More generally, the content is from old media 'writers' who, in old media, as
in McLuhan's "the medium is the message", tried to write for the 'least common
denominator' (LCD) of an audience of millions.

And what is that LCD? Technical? No. Emotional? Yes. Only a small fraction of
the population is very technical, but a huge fraction is quite emotional. So,
the "message" was all emotionalism and not rationalism and certainly not
rationalism about technology.

Generally, then for any person A who works in field X, actually to get paid in
field X the person A has to know something about field X, know more than the
LCD of some audience of millions independent of X. Then when person A reads
some old media LCD content about X, they conclude that the writer didn't know
anything about X and once again tosses aside old media.

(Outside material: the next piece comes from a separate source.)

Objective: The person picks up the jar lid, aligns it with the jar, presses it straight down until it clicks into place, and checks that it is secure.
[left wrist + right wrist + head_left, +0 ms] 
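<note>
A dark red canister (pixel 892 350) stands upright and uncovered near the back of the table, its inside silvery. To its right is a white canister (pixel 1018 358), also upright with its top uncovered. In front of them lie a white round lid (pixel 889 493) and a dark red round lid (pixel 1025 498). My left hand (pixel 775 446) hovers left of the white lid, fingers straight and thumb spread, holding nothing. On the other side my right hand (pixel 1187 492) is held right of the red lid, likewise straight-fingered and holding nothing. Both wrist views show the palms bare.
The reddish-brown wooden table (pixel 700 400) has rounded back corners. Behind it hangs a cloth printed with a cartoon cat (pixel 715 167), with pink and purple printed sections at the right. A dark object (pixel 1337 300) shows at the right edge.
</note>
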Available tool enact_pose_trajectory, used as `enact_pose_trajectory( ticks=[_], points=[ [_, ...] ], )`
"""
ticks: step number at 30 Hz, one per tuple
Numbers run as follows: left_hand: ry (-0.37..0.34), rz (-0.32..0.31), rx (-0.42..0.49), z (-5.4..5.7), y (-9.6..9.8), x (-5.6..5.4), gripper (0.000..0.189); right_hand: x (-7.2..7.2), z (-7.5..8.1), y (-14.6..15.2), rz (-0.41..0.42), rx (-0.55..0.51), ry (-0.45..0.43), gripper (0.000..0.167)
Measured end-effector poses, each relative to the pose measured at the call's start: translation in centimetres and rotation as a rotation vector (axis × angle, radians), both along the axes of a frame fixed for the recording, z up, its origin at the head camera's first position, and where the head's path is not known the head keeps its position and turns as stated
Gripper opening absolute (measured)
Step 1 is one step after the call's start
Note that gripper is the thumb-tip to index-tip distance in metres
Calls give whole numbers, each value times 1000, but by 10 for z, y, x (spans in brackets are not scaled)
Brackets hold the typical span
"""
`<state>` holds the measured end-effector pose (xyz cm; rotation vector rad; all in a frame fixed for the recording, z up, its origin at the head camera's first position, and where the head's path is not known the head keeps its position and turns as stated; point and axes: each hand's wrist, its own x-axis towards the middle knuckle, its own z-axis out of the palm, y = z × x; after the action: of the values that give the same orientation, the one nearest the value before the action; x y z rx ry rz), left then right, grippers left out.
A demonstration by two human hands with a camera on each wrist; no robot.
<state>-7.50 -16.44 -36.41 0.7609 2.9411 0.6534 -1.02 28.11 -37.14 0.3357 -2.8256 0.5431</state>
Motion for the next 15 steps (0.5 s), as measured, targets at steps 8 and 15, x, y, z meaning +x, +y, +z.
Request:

Here on HN we see the pattern clearly: It's super tough to find anyone writing
for old media who can write as much as a single, significantly meaningful
paragraph on computing without looking uninformed on computing.

So we are seeing "the medium is the message" again: Now the "medium" is the
Internet which permits focused content from experts in that content, and the
role of 'generalist writers' using formula fiction to grab people emotionally
with LCD content is fading away.

With irony, Dear Vanity Fair: This time the sky actually is falling, on old
media.

'Vanity Fair' RIP.